I get letters from the hospital calling me in for retinal screening each year, and (so far) letters afterwards that tell me my eyes are looking OK.
I get my pump supplies direct from the pump company via an account number issued by the hospital (no letters this time, it’s all on the phone).
I have to make an appointment to get a blood test at the GP surgery. I wish I could just cruise in when it suits me but now I have to be a bit more organised.
I’ve just worked out whose realm my feet are in (the GP surgery at the annual diabetic check up)…it’s been a bit confusing working out who is responsible for overseeing what in my diabetes management under the NHS and sometimes feels like a bit of a disjointed inefficient faff compared with the Aussie system but do you know what? I have cut out a lot of faff that used to come with my Aussie routine like dealing with all the medical costs admin and the Medicare rebates and I know that part of my frustration has been just because it’s a new and unfamiliar routine. And it’s the diabetes faff that I am annoyed about really…the NHS is fab.
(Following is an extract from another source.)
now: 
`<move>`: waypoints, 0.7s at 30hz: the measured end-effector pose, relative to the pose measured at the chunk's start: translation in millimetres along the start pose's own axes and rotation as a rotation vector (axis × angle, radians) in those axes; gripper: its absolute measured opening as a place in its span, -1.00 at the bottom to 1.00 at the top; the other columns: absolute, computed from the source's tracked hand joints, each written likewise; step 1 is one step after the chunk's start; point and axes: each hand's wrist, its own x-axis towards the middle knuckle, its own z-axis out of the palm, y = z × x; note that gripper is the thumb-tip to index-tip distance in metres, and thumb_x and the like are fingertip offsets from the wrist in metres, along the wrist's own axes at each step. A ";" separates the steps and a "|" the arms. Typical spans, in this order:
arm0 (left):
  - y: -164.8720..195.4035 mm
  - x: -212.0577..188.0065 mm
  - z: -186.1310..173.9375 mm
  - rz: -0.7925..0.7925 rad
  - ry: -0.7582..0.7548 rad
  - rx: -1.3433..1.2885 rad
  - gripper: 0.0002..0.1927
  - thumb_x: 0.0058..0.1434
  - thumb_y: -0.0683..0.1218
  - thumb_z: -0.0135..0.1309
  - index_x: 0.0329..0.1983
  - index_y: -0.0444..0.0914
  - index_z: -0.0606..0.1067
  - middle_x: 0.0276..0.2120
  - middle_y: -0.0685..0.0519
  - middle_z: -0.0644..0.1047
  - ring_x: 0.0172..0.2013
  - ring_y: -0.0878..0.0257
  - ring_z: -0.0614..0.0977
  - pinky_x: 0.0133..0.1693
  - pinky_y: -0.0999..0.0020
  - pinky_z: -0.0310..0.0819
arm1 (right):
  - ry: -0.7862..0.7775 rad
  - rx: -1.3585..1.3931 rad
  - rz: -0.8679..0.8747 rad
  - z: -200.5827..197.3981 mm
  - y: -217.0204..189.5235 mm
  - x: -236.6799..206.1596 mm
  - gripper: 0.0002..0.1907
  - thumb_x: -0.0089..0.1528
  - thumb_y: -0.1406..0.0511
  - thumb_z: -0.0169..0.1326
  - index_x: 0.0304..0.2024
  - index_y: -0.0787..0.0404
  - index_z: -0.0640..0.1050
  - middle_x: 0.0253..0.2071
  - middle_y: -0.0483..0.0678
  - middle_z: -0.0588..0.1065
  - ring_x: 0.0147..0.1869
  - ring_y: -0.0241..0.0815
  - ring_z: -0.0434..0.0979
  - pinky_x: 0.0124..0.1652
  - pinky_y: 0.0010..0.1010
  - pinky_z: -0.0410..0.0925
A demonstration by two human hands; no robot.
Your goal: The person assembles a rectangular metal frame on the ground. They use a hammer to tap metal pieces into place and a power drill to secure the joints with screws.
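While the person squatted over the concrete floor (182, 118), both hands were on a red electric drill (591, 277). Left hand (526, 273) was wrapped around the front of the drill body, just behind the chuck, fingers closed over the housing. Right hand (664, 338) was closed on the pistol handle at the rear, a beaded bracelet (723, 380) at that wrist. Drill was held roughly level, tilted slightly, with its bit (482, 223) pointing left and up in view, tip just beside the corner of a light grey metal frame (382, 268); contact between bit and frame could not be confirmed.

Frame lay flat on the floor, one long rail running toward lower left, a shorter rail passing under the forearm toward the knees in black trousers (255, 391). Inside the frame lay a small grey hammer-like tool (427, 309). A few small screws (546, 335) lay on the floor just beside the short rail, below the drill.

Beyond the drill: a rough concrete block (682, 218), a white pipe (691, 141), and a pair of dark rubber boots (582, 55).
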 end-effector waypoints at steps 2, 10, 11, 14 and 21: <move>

So I hope that’s been helpful to any T1Ds thinking of moving from Australia to the UK (or the other way) to give a flavour of how things work.
And it goes without saying but I’ll say it anyway – because we should never take it for granted – that I am incredibly grateful that all of the care I’ve had under the NHS for the last four years hasn’t cost me a thing. What an incredible privilege. Happy 70th Birthday to the NHS.